I decided to treat myself to a box of seven macarons from Pierre Hermé's London location. From left to right in the picture at the top, I tried Dark Chocolate, Apricot and Pistachio, Fresh Mint and Sweet Peas, Salted-Butter Caramel, Rose and Rose Petals, Green Asparagus and Hazelnut Oil, and Olive Oil and Vanilla. I couldn't wait to dig into the macarons, so I ended up walking a block down the street and perching myself on a random apartment building's stoop. Pedestrians walking by gave me funny looks as I took these pictures. What, you've never seen a person taking pictures of macarons in the palm of their hand before??? Anyway, here's what I thought about each flavor:
Dark Chocolate: So rich and decadent that it almost tastes like a truffle, especially given the fact that there is so much filling. The stuff of chocolate lovers' dreams.
|Apricot and Pistachio|
Apricot and Pistachio: I was surprised by how much I enjoyed this one. A very nice macaron with a great pistachio filling, this was one of my favorites.
|Fresh Mint and Sweet Peas|
Fresh Mint and Sweet Peas: Light and refreshing. I think there were actually chunks of pea mixed in with the filling. And your eyes are not deceiving you, the top and bottom cookies are not the same color.
Salted-Butter Caramel: One of my two favorites. It was just so ridiculously smooth and buttery with a luxurious richness to it. A bit of saltiness helped to round out the flavor.
|Rose and Rose Petal|
Rose and Rose Petals: The lone disappointment. I found it to be perfumy and too artificial-tasting.

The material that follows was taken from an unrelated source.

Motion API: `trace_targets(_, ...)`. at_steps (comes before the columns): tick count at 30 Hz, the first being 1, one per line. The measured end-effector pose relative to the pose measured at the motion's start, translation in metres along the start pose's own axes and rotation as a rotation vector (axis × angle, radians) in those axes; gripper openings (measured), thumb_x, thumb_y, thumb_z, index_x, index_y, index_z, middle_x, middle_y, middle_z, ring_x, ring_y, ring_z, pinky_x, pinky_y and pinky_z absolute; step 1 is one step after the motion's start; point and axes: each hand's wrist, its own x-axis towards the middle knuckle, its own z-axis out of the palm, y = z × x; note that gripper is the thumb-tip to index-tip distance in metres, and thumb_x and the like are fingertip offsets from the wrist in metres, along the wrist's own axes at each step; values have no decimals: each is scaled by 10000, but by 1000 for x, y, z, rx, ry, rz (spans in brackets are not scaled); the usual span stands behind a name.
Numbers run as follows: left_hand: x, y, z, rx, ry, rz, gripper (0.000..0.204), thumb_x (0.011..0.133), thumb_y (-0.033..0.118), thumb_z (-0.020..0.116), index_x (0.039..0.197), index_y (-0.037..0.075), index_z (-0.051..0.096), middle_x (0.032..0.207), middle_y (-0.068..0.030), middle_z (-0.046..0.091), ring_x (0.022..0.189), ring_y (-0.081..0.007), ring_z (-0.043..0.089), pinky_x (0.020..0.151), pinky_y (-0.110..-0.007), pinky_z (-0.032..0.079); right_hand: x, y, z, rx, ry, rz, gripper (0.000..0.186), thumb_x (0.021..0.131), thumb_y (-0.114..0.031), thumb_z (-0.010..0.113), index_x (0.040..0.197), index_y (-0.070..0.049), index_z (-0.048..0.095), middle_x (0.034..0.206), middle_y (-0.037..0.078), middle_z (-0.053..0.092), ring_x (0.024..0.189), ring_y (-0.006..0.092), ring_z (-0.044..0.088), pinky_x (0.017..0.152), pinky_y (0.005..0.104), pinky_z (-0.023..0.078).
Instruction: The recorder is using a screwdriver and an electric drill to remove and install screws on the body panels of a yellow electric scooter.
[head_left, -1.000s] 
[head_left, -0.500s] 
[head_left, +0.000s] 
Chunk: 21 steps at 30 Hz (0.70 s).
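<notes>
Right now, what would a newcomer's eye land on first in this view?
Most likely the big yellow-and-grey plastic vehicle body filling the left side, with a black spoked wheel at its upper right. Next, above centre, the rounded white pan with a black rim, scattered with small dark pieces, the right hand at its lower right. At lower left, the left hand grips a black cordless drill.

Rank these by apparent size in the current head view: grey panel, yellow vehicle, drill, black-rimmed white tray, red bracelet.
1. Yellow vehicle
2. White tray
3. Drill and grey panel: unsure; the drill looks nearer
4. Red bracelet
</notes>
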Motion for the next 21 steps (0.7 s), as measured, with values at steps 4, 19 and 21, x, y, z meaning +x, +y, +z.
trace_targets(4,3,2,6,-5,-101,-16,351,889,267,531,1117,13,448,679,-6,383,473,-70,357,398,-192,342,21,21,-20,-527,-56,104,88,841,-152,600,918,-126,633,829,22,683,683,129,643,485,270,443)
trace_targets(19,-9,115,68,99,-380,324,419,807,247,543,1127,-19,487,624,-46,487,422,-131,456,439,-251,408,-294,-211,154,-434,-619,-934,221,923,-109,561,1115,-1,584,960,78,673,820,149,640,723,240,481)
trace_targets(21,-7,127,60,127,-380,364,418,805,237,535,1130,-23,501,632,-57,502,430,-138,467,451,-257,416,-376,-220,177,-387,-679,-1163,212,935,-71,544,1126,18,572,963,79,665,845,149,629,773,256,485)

|Green Asparagus and Hazelnut Oil|
Green Asparagus and Hazelnut Oil: I didn't really taste the asparagus, as the hazelnut oil was quite overpowering, but this was still a pretty tasty macaron.
|Olive Oil and Vanilla|
Olive Oil and Vanilla: The second of my two favorites, this macaron offered a nice balance between the silky olive oil flavor and the warm vanilla. Very nice.

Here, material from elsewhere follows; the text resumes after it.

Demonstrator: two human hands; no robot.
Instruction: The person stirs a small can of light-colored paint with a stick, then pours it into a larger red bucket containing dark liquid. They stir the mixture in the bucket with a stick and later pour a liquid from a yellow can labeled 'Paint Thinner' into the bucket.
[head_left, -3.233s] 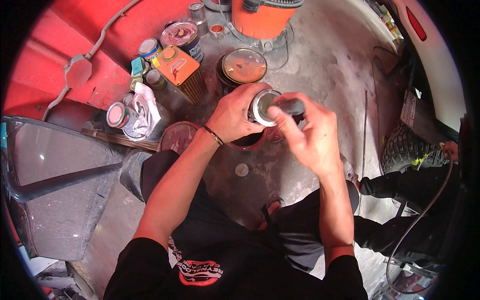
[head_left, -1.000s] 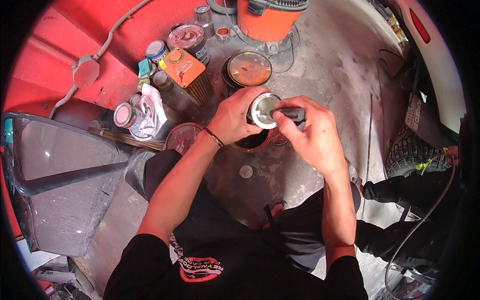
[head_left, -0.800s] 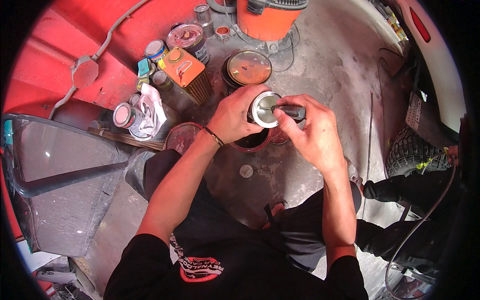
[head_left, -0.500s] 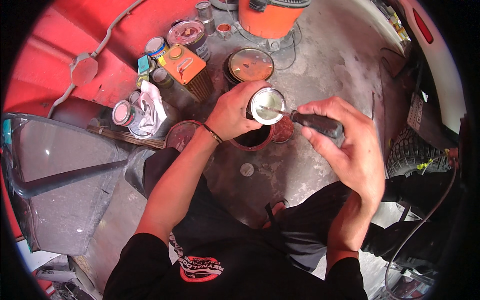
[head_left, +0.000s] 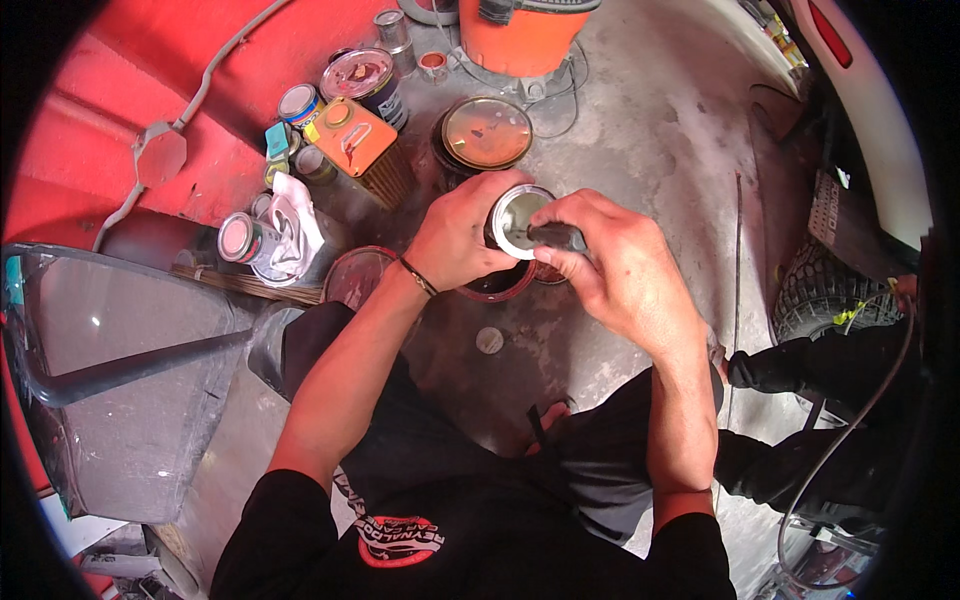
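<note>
My left hand [head_left: 462, 228] is closed round the side of a small metal can [head_left: 514, 212], tilted so that its open mouth and bright rim face me. Pale liquid seems to lie inside. In my right hand [head_left: 632, 268] is what looks like a screwdriver [head_left: 560, 237], its dark handle pinched between thumb and fingers at the can's mouth. The hand and handle hide its shaft. Directly below the small can, a larger open can [head_left: 503, 290] with a dark inside stands on the floor, partly covered by my hands.
A lidded tin [head_left: 487, 133] stands just beyond my hands. At left are an orange rectangular can [head_left: 350, 135], several paint cans and a crumpled white cloth [head_left: 295, 225]. An orange bucket-shaped machine [head_left: 525, 40] is at the back. A tyre [head_left: 825, 295] and another person's dark-clothed legs [head_left: 810, 380] are at right.
My right hand has moved left, bringing the screwdriver's handle up to the can's mouth. Its shaft, seen before, is now hidden. The left hand still holds the can, in nearly the same place.
</note>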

Texture-wise, these little guys are supposedly not as crisp as other macarons, but I found the texture to be quite good. The cookie:filling ratio is decidedly skewed towards the filling in Pierre Hermé's macarons, and, with the exception of the Rose and Rose Petal macaron, flavors were strong and bold. All in all, I was quite pleased with my first taste of Pierre Hermé's macarons. While they are certainly not cheap (£1.80/macaron or £80/kg), they are worth a splurge if you are craving some well-made, intensely flavored macarons. Pierre Hermé certainly deserves all of the praise he has received for his macarons, and I am really eager to try out his other pastries when I head over to Paris in a couple of weeks. As the Justin Verlander of the pastry and macaron world, Pierre Hermé truly stands out and demonstrates a mastery of his craft that sets himself apart from his peers.